Transfer of a patient from an acute care hospital to a nursing facility is not considered an emergency except for a person who has received hospital services in the following situations: hospital admission for observation, care in an emergency room without hospital admission, or following hospital 24-hour bed care and from whom admission is being sought on a nonworking day.
(e) A nursing facility must provide written information to all persons admitted regarding the person's right to request and receive long-term care consultation services as defined in section 256B.0911, subdivision 1a. The information must be provided prior to the person's discharge from the facility and in a format specified by the commissioner.
When an institutionalized person is determined eligible for medical assistance, the income that exceeds the deductions in paragraphs (a) and (b) must be applied to the cost of institutional care.
(a) The following amounts must be deducted from the institutionalized person's income in the following order:
(1) the personal needs allowance under section 256B.35 or, for a veteran who does not have a spouse or child, or a surviving spouse of a veteran having no child, the amount of an improved pension received from the veteran's administration not exceeding $90 per month;
(2) the personal allowance for disabled individuals under section 256B.36;
(3) if the institutionalized person has a legally appointed guardian or conservator, five percent of the recipient's gross monthly income up to $100 as reimbursement for guardianship or conservatorship services;
(4) a monthly income allowance determined under section 256B.058, subdivision 2, but only to the extent income of the institutionalized spouse is made available to the community spouse;
(5) a monthly allowance for children under age 18 which, together with the net income of the children, would provide income equal to the medical assistance standard for families and children according to section 256B.056, subdivision 4, for a family size that includes only the minor children. This deduction applies only if the children do not live with the community spouse and only to the extent that the deduction is not included in the personal needs allowance under section 256B.35, subdivision 1, as child support garnished under a court order;
(6) a monthly family allowance for other family members, equal to one-third of the difference between 122 percent of the federal poverty guidelines and the monthly income for that family member;
(7) reparations payments made by the Federal Republic of Germany and reparations payments made by the Netherlands for victims of Nazi persecution between 1940 and 1945;
(8) all other exclusions from income for institutionalized persons as mandated by federal law; and
(9) amounts for reasonable expenses, as specified in subdivision 2, incurred for necessary medical or remedial care for the institutionalized person that are recognized under state law, not medical assistance covered expenses, and not subject to payment by a third party.

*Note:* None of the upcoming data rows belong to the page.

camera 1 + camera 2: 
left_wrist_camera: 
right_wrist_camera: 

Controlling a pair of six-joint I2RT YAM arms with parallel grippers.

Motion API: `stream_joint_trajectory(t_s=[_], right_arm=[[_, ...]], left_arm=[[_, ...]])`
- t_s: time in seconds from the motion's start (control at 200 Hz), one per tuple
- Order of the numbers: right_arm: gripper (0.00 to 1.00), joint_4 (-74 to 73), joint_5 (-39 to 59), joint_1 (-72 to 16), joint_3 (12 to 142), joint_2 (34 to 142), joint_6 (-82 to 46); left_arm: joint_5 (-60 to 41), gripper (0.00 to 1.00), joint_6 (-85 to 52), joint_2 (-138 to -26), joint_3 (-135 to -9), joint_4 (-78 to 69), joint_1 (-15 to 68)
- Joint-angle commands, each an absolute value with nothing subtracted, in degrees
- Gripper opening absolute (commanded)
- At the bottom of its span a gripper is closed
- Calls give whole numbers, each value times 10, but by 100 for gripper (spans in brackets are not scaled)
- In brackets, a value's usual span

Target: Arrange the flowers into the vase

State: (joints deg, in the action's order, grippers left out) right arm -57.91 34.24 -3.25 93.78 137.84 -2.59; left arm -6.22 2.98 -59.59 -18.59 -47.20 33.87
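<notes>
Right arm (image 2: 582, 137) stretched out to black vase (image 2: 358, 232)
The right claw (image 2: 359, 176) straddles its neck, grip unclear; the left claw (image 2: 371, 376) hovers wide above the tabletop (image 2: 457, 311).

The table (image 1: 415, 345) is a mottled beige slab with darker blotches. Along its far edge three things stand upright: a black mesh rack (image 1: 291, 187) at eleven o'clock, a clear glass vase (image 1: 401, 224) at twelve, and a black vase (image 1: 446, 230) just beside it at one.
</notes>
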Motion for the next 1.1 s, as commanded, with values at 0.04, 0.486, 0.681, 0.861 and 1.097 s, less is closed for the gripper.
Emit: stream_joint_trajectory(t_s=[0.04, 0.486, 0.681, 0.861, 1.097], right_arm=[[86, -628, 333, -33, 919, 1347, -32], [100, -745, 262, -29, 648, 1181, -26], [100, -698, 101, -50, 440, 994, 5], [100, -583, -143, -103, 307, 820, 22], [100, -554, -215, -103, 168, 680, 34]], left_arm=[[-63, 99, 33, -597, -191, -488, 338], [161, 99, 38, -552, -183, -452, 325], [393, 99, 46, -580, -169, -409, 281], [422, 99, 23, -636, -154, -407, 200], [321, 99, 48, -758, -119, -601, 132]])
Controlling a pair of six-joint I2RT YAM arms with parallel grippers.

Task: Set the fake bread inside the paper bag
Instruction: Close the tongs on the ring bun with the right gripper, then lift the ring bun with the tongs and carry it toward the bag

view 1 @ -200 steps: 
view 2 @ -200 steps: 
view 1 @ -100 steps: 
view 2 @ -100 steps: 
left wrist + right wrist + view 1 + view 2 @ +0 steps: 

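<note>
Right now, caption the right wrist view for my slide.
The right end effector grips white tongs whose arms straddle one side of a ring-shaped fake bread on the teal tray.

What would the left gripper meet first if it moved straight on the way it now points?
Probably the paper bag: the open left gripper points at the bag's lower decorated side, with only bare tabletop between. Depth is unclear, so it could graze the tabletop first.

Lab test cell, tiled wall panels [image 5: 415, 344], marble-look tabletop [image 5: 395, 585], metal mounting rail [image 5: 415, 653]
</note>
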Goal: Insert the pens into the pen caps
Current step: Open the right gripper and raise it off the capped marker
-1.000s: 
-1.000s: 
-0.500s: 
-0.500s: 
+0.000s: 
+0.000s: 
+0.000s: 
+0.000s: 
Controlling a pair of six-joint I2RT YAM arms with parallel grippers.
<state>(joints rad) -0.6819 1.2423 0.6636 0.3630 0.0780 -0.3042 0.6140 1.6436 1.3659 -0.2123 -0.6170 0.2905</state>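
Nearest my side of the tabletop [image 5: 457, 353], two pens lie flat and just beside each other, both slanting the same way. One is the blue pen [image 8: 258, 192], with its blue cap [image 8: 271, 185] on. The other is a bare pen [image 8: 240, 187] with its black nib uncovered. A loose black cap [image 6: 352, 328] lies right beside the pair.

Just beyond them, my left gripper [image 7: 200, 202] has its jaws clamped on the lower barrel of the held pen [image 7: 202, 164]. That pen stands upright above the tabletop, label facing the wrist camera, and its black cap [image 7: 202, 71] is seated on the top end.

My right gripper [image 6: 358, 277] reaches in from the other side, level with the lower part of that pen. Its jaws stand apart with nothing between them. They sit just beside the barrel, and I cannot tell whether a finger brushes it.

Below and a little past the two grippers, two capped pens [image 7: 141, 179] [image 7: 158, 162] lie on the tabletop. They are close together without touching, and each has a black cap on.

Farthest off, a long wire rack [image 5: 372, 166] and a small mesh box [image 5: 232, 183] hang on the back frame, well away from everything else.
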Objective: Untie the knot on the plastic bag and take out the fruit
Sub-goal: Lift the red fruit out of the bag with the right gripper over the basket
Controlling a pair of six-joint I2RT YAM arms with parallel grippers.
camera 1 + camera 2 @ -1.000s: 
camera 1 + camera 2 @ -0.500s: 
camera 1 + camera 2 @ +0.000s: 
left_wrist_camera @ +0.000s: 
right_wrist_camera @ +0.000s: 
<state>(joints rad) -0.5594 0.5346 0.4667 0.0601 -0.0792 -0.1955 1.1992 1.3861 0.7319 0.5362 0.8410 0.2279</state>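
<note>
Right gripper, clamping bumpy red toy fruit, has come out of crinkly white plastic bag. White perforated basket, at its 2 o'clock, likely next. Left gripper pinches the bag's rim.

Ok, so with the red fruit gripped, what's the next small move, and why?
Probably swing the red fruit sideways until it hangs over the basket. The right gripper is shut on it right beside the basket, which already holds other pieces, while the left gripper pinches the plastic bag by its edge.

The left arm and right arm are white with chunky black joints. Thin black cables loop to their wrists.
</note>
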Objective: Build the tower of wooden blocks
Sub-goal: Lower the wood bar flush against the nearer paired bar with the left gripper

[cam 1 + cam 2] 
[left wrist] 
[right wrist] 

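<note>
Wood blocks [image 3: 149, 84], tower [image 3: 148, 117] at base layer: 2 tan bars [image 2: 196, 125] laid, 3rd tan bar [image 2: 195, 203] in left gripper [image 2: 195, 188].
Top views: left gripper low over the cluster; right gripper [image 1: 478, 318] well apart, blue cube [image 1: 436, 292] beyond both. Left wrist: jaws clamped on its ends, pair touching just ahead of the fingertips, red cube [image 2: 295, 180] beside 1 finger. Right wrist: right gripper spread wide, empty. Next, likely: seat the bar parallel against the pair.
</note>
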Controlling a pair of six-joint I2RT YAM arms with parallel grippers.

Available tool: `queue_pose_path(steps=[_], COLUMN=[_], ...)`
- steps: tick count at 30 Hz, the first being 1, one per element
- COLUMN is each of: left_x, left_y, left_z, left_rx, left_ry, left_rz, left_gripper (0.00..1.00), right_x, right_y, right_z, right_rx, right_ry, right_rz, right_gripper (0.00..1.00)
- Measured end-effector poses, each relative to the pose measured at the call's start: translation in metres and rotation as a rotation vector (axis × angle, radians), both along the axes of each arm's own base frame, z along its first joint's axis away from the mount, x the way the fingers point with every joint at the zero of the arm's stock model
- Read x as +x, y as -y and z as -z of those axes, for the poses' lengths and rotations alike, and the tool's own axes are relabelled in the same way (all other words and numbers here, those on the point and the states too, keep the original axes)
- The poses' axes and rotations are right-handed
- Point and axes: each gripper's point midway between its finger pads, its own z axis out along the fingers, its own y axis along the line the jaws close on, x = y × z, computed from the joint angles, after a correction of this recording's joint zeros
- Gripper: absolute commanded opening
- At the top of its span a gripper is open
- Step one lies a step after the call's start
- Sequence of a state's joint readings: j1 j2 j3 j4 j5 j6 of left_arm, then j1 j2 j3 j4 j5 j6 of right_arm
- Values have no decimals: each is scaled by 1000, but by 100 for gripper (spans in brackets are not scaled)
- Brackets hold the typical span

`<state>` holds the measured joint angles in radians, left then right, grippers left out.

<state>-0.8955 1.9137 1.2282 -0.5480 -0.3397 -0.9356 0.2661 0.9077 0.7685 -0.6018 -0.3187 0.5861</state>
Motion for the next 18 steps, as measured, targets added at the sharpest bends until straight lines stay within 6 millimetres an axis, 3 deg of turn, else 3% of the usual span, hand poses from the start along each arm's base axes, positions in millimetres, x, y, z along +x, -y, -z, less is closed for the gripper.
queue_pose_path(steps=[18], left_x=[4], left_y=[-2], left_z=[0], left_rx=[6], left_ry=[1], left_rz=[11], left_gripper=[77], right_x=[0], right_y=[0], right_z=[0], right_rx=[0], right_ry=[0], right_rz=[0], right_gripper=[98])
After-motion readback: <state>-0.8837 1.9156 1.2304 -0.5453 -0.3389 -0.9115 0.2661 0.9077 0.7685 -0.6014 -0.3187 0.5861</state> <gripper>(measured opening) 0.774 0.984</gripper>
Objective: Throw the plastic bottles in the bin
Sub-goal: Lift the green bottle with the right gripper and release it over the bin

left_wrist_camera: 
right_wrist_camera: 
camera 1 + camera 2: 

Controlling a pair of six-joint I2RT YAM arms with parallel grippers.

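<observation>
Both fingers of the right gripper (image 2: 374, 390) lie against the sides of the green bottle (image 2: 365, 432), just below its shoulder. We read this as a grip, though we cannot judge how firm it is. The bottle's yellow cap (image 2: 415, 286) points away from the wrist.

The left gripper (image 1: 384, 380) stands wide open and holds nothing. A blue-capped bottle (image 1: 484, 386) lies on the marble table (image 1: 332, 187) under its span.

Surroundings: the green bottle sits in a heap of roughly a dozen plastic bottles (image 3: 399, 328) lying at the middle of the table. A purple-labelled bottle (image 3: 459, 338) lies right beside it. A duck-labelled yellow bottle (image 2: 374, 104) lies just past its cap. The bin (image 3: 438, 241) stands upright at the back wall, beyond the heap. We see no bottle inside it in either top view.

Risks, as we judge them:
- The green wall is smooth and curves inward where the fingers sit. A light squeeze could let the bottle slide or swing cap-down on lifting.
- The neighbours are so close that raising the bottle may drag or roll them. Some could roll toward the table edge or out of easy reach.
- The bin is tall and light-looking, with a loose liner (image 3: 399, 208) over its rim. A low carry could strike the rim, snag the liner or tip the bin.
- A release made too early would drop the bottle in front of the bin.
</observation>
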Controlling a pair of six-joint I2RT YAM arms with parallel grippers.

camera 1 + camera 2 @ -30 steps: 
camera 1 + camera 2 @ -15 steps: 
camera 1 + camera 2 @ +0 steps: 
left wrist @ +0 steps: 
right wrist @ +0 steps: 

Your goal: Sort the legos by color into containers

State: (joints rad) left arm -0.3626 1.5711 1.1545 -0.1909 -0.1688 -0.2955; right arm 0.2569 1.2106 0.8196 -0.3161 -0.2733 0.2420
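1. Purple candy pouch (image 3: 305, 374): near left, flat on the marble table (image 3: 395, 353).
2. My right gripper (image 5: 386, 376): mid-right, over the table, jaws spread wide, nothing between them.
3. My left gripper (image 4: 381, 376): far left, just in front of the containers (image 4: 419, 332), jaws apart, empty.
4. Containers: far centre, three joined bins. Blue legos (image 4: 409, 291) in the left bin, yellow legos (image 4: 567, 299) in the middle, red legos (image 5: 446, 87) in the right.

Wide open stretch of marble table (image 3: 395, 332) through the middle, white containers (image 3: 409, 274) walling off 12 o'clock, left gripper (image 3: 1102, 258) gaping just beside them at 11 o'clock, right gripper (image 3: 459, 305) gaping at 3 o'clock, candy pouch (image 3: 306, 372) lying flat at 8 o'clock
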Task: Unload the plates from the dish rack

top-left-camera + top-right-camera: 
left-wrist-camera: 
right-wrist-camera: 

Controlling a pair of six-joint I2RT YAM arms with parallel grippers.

For purposes of clause (6), "other family member" means a person who resides with the community spouse and who is a minor or dependent child, dependent parent, or dependent sibling of either spouse. "Dependent" means a person who could be claimed as a dependent for federal income tax purposes under the Internal Revenue Code.
(b) Income shall be allocated to an institutionalized person for a period of up to three calendar months, in an amount equal to the medical assistance standard for a family size of one if:
(1) a physician certifies that the person is expected to reside in the long-term care facility for three calendar months or less;
(2) if the person has expenses of maintaining a residence in the community; and
(3) if one of the following circumstances apply:
(i) the person was not living together with a spouse or a family member as defined in paragraph (a) when the person entered a long-term care facility; or
(ii) the person and the person's spouse become institutionalized on the same date, in which case the allocation shall be applied to the income of one of the spouses.
For purposes of this paragraph, a person is determined to be residing in a licensed nursing home, regional treatment center, or medical institution if the person is expected to remain for a period of one full calendar month or more.
(a) An institutionalized person is not ineligible for long-term care services due to a transfer of assets for less than fair market value if the asset transferred was a homestead and:
(1) title to the homestead was transferred to the individual's:
(ii) child who is under age 21;
(iii) blind or permanently and totally disabled child as defined in the Supplemental Security Income program;
(iv) sibling who has equity interest in the home and who was residing in the home for a period of at least one year immediately before the date of the individual's admission to the facility; or
(v) son or daughter who was residing in the individual's home for a period of at least two years immediately before the date the individual became an institutionalized person, and who provided care to the individual that, as certified by the individual's attending physician, permitted the individual to reside at home rather than receive care in an institution or facility;
(2) a satisfactory showing is made that the individual intended to dispose of the homestead at fair market value or for other valuable consideration; or
(3) the local agency grants a waiver of a penalty resulting from a transfer for less than fair market value because denial of eligibility would cause undue hardship for the individual, based on imminent threat to the individual's health and well-being. Whenever an applicant or recipient is denied eligibility because of a transfer for less than fair market value, the local agency shall notify the applicant or recipient that the applicant or recipient may request a waiver of the penalty if the denial of eligibility will cause undue hardship. With the written consent of the individual or the personal representative of the individual, a long-term care facility in which an individual is residing may file an undue hardship waiver request, on behalf of the individual who is denied eligibility for long-term care services on or after July 1, 2006, due to a period of ineligibility resulting from a transfer on or after February 8, 2006. In evaluating a waiver, the local agency shall take into account whether the individual was the victim of financial exploitation, whether the individual has made reasonable efforts to recover the transferred property or resource, and other factors relevant to a determination of hardship. If the local agency does not approve a hardship waiver, the local agency shall issue a written notice to the individual stating the reasons for the denial and the process for appealing the local agency's decision.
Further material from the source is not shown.